Мало того, когда Вильям Емельяныч пожелал умыться, то из крана не побежала вода, а зашипел воздух. Градоначальник, сохраняя остатки рассудка, пощёлкал в комнатах выключателями – электричество тоже отсутствовало. Молчали и телефоны. Вильям Емельяныч умыл бледное одутловатое лицо минеральной водой на кухне и посмотрел в окно, чтобы узнать: есть ли там какая-то жизнь?.. Жизнь за окном была, но совсем не такая, какая бы устроила Вильяма Емельяныча. Солнце заслоняла большая надувная розовая свинья, какую мотал по городу ветер и бил её мордой окна домов. Перхов подумал, что ему это снится и он пребывает в похмельном бреду, тем более что ему хотелось пить. Но розовый пятак свиного носа надавил на раму окна, полетели стёкла и жизнь Вильяма Емельяныча закончилась в муках.
И в пустом городе селиться больше никто не стал. Его и в новых картах перестали указывать, в общем, заросло всё лесом. Так что эту историю можно считать самой настоящей былью.
Хвастун
Человек по фамилии Поздняков-Кукарин сделал фото возле чужого автомобиля и послал её друзьям. Какое же было его удивление, что из его не самого высокого жалованья в скором времени стали вычитать положенные для автомобилиста налоги и штрафы. Забеспокоился Поздняков-Кукарин, что сущие гроши стали ему доставаться. Ему надо макарон и молока купить, а хватает только на макароны и так далее. Кинулся он тогда в свою бухгалтерию, чтобы восстановить справедливость, метая громы и молнии. Но там сидели не тургеневские барышни, какие полные дуры в житейских вопросах и бухгалтерских делах. Выдали они правду Позднякову-Кукарину самую горькую, что вопрос не к ним, а в надзорные инстанции. Вышел он от них совершенно растерянный и пошёл по адресам с намерением доказать, что он не слон. Год потратил Поздняков-Кукарин на доказательства непричастности к чужому имуществу, через это стал даже седеть и пить горькую. В довершении всего, его попёрли со службы за систематические прогулы; в общем, пропал человек, а готовил себя когда-то в космонавты.
Перекати-поле
Гражданин Кривозубов-Булакин, вынужденно переменив место жительства, первое время, пока не устроился на службу, очень страдал от нехватки мяса. Питался он кашами, заправляя пресное варево маргарином «Солнечный». А меж тем, мечталось ему, как и всякому голодному человеку с нормальными наклонностями, – о куске курицы, говяжьей вырезке и бараньей лопатке.

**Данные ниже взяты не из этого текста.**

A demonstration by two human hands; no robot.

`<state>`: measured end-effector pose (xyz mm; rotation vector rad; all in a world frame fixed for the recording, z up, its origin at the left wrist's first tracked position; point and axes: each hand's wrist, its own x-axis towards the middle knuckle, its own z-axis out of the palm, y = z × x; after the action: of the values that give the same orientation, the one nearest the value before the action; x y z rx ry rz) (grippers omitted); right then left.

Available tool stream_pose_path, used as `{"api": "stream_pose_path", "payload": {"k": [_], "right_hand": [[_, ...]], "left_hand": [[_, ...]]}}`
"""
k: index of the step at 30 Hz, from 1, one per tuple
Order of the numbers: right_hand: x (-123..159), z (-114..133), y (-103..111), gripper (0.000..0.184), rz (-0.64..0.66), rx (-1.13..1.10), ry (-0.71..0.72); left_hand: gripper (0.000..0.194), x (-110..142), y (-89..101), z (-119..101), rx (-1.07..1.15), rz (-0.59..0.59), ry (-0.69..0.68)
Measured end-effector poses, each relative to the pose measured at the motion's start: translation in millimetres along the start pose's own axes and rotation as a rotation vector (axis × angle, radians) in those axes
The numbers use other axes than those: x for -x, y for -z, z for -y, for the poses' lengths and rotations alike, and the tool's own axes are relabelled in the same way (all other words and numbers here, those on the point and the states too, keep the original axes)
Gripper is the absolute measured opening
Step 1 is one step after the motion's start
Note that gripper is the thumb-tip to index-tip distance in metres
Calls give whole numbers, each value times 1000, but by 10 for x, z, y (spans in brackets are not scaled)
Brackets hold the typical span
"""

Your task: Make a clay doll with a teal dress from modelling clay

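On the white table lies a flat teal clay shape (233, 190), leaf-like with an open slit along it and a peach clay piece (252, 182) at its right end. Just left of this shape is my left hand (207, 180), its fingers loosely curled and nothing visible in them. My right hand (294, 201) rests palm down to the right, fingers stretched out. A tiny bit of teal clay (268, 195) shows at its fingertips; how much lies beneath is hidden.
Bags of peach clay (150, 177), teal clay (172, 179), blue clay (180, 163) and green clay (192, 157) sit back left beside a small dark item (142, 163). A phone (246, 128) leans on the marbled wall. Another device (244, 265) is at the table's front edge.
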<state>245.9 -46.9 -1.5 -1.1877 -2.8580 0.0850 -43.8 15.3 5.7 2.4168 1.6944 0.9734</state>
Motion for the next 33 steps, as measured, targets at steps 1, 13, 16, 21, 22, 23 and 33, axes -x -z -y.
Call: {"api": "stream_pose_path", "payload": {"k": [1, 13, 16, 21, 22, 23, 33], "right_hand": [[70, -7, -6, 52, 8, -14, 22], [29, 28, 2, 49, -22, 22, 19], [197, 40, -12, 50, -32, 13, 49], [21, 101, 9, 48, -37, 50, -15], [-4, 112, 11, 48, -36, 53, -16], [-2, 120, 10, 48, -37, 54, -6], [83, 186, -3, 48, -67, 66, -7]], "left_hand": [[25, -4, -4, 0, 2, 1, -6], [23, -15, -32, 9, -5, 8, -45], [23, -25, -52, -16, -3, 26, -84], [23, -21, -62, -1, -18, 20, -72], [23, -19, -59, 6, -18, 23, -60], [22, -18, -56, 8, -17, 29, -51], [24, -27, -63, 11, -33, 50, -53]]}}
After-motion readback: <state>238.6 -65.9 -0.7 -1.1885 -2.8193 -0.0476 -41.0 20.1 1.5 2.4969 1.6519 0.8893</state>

За окном гудела весна. На подоконнике топтались глупые голуби, видимо, чувствуя крупяной запах, идущий из приоткрытой форточки.
Кривозубов-Булакин смекнул, что сытый голубь может быть полезнее и вкуснее воображаемой куриной тушки. А потому, он смастерил из кастрюли и обломка старой швабры простую ловушку, и наловил при её помощи десяток птиц. Надо ли говорить, что в скором времени, птице в округе закончились. Тогда Кривозубов-Булакин принялся за кошек, собак, обеспечивая себе необходимое количество белков и жиров. Но когда
закончились и эти млекопитающие, Кривозубов-Булакин задумался о людях.

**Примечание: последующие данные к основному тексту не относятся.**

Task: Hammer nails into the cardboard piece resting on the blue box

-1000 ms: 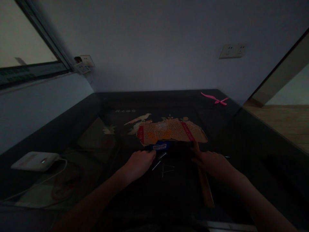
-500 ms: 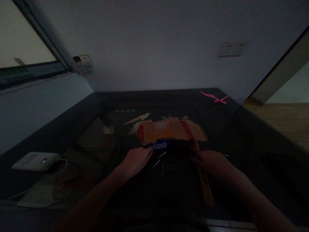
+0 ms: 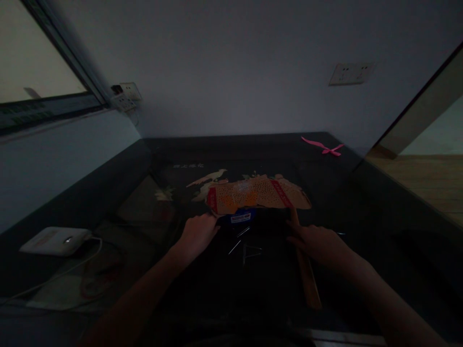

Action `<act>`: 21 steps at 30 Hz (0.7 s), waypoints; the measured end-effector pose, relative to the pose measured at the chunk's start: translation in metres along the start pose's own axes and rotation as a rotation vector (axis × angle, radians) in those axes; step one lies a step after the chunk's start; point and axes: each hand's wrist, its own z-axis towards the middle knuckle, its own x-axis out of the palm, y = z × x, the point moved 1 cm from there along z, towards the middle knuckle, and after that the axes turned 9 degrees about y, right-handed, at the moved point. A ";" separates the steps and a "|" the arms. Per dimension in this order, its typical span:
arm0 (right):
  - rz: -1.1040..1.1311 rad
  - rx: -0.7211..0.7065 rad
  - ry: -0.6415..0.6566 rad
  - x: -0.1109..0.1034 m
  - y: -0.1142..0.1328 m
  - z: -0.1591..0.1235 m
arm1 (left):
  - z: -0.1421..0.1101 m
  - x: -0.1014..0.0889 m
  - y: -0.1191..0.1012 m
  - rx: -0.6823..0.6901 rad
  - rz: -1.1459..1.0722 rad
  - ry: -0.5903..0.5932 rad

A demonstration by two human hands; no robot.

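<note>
A crumpled piece of brown, dotted cardboard [image 3: 262, 192] with red bands lies across the dark table. My left hand [image 3: 197, 235] is closed at its near left corner; the fingertips are partly hidden in shadow. Just under the near edge of the cardboard shows a blue packet [image 3: 242, 216] with a white label. Several thin metal nails [image 3: 238, 244] lie loose between my hands. On the right, my right hand [image 3: 320, 242] has its fingers across a long wooden handle [image 3: 308, 282]. The upper end of that handle meets the cardboard, and what is there is hidden.
At the left a white power bank [image 3: 56, 241] lies with its cable [image 3: 85, 265] running to the table's front edge. A pink ribbon [image 3: 325, 148] rests at the back right. Another thin metal piece [image 3: 340, 233] lies beyond my right hand. Wall sockets [image 3: 350, 74] are behind.
My left hand has shifted a little left and up, away from the blue packet to the cardboard's corner. My right hand and the wooden handle look almost unmoved.
</note>
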 end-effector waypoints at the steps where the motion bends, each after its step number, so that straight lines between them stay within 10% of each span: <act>1: -0.003 0.000 -0.002 0.000 0.000 0.000 | 0.001 0.001 0.001 0.003 -0.004 -0.002; 21: 0.007 -0.009 -0.014 -0.004 0.004 -0.004 | 0.000 0.005 -0.002 0.129 -0.039 -0.053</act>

Не будем описывать все подробности, заметим только, что в считанные годы, и это его место жительства опустело.
Эконом
Маляр Эскин, Орест Римович любил своё трудное дело и копил на кооперативную квартиру. Копил он на неё особым образом. Если другие мужики скидывались на пузырёк, то Орест Римович никогда не давал трудовой рубль. При таком случае, он перекладывал его в пустое отделение портмоне, делая замечание вслух:
– Это сбережённый рублик, не пропитый. Я на него дверную ручку куплю в новую квартиру…
Его изрытый оспинами нос двигался синхронно с произнесёнными словами, попутно отмечая все резкие запахи в малярной мастерской.

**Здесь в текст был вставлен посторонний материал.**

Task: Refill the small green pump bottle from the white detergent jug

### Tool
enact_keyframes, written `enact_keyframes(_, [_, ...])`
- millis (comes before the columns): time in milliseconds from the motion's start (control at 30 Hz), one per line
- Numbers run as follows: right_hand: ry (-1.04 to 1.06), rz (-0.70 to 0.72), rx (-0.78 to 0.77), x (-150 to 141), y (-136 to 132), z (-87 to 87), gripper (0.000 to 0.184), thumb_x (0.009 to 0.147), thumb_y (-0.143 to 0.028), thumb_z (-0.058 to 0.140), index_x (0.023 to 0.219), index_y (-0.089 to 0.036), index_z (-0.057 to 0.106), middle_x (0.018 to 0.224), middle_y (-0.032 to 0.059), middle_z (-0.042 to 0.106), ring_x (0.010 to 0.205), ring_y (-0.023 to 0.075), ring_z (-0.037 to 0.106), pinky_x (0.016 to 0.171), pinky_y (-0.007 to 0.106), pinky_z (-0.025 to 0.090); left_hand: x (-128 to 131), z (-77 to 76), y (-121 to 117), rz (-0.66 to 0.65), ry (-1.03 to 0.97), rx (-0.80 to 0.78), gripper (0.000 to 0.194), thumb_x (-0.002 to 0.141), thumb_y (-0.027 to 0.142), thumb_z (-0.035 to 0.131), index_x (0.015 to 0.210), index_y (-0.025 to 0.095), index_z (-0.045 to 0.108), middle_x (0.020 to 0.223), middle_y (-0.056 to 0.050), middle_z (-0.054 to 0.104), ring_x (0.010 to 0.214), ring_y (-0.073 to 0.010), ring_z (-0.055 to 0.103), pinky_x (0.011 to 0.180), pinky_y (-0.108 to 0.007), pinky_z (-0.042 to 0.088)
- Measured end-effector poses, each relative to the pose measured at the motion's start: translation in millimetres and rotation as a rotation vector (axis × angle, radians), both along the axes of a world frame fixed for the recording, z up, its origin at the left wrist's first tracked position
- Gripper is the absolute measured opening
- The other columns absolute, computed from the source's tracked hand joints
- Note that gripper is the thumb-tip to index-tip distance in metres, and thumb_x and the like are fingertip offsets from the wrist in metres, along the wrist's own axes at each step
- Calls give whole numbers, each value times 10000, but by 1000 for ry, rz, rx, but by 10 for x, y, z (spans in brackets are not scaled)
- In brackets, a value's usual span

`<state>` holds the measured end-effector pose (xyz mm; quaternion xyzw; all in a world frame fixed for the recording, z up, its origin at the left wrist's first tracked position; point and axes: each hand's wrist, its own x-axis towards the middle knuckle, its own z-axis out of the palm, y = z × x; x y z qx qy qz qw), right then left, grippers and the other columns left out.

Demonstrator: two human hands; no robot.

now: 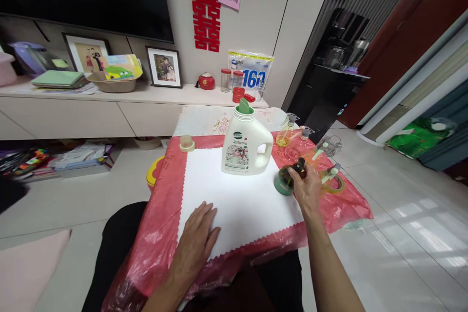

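My left hand (197, 234) lies flat, fingers stretched out, on the white sheet (248, 209) with scalloped edges. On the right side of the sheet, my right hand (309, 187) has its fingers closed around the black top of a dark green pump bottle (282, 184). My fingers partly hide that top. Between and beyond my hands stands a white detergent jug (237, 144) with its handle to the right. Its mouth shows a green pouring spout (244, 106). A pale translucent cap (186, 143) rests apart at the sheet's far left corner.
Clear pump bottles (284, 135) and a roll of tape (334, 184) crowd the table's right side. Red plastic film (157, 234) covers the table. Behind it, a low cabinet (164, 95) carries photo frames, jars and a basket (113, 83). A yellow-and-red stool (153, 173) sits left.
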<state>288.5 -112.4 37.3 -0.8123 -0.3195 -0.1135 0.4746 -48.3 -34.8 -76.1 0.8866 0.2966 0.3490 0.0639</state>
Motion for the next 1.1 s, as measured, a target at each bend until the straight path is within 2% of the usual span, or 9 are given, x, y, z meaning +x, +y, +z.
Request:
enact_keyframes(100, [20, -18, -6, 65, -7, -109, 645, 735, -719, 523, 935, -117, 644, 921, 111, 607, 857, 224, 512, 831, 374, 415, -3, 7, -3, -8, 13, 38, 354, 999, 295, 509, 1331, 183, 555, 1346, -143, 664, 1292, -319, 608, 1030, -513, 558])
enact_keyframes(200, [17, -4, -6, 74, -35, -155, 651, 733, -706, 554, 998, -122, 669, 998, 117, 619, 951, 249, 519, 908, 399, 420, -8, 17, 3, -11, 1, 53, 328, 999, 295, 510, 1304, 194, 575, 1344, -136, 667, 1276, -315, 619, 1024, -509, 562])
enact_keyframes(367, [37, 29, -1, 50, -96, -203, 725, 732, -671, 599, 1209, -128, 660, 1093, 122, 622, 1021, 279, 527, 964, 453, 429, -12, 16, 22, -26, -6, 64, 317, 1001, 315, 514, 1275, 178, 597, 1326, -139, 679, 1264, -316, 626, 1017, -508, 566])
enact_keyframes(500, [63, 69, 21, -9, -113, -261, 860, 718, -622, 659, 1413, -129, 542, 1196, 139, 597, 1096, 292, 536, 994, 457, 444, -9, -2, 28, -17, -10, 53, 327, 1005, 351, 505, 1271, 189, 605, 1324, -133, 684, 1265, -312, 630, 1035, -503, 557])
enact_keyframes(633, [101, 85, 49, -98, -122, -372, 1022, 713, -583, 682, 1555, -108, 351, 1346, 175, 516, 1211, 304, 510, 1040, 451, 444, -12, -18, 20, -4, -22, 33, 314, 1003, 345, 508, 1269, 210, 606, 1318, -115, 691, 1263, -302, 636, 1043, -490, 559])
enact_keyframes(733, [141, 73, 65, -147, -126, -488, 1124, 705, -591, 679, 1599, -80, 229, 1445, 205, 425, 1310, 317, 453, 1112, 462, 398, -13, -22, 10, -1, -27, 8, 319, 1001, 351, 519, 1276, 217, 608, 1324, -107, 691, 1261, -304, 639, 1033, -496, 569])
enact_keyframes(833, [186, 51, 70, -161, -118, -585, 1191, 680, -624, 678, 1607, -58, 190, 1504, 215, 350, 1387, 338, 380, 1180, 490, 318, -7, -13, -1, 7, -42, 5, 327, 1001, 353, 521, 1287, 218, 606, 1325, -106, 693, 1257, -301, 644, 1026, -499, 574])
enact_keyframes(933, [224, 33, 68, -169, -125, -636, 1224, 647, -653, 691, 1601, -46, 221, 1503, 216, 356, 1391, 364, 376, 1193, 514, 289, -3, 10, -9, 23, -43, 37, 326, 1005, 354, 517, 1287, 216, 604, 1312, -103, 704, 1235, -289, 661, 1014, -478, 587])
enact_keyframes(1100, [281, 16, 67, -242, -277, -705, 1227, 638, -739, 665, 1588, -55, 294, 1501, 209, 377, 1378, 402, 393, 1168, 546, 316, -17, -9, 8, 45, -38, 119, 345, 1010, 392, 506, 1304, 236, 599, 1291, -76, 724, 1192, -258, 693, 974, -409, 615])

Орест Римович доставал из голубого шкафчика початую бутыль со скипидаром,
выкидывал из стакана мокрую муху и наливал туда огневой жидкости на два пальца. Нарезанное слоистое сало и лук, оставались какое-то время нетронутыми, но после третьего стакана, аппетитные дольки уменьшались. Орест Римович хрустел смачно луком, но запах лука перебивался горькой отрыжкой. Маляр думал о луке, сале, будущей кооперативной квартире и возможной женитьбе.